-ish

“What colour are you painting the living room?”

“Ecru.”

“What?”

“You know, ecru. Kind of like magnolia, or eggshell.”

“Huh?”

“Whiteish.”

“Ah, ok! Why didn’t you just say that then?”

Is there a more useful suffix than -ish?

Sometimes we really don’t want to express ourselves in too extreme a way. If we don’t want to say something is fantastic or amazing, we can say it’s nice. Or, if it’s better than that, it’s great…ish.

“What time will you be there?”

“Six..ish.”

How many drinks have you had!?”

“Six..ish.”

It’s such a wonderfully simple way to add a little ambiguity or flexibility into our speech. It’s certainly a great way to avoid being punctual: What? I said sixish!!

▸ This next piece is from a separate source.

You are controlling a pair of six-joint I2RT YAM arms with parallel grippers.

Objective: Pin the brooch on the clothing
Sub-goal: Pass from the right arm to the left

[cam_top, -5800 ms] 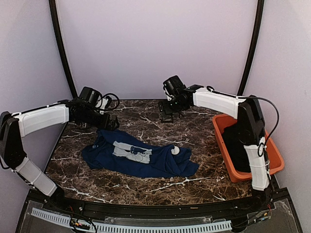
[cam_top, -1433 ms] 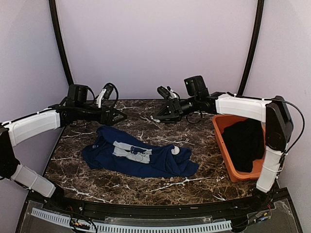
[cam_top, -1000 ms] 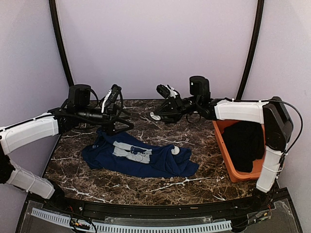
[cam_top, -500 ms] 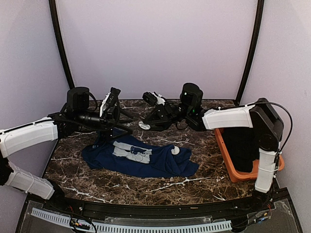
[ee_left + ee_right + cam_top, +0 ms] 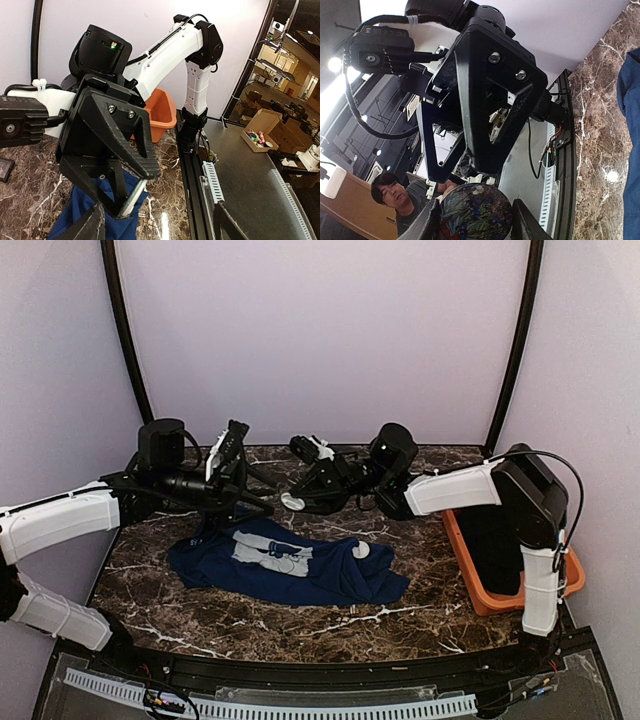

Of course it’s also used in many common adjectives:

Don’t be so childish!

He’s quite a bookish young man!

I think he’s Danish. Or Irish. Or Finnish. It’s hard to tell with that accent.

As with a lot of English (parts of) words, -ish can be traced back to Proto-Germanic languages, generally functioning as an adjective ending, often with the general meaning of related to or part of. No-one’s really sure how it came into the English language to mean approximately, but I think it’s a case of the idea of related to drifting slightly:

What, I said I’d meet you at sixish! As in generally related to the concept of six o’clock.

Well, that was interesting. Ish.

 

2 thoughts on “-ish

  1. I remember a line from a Walter Macken book where he described as character as (I’m paraphrasing, can’t find the exact quote): “A smallish woman with brownish hair; there was a lot of -ish about her.” It was such a perfect description!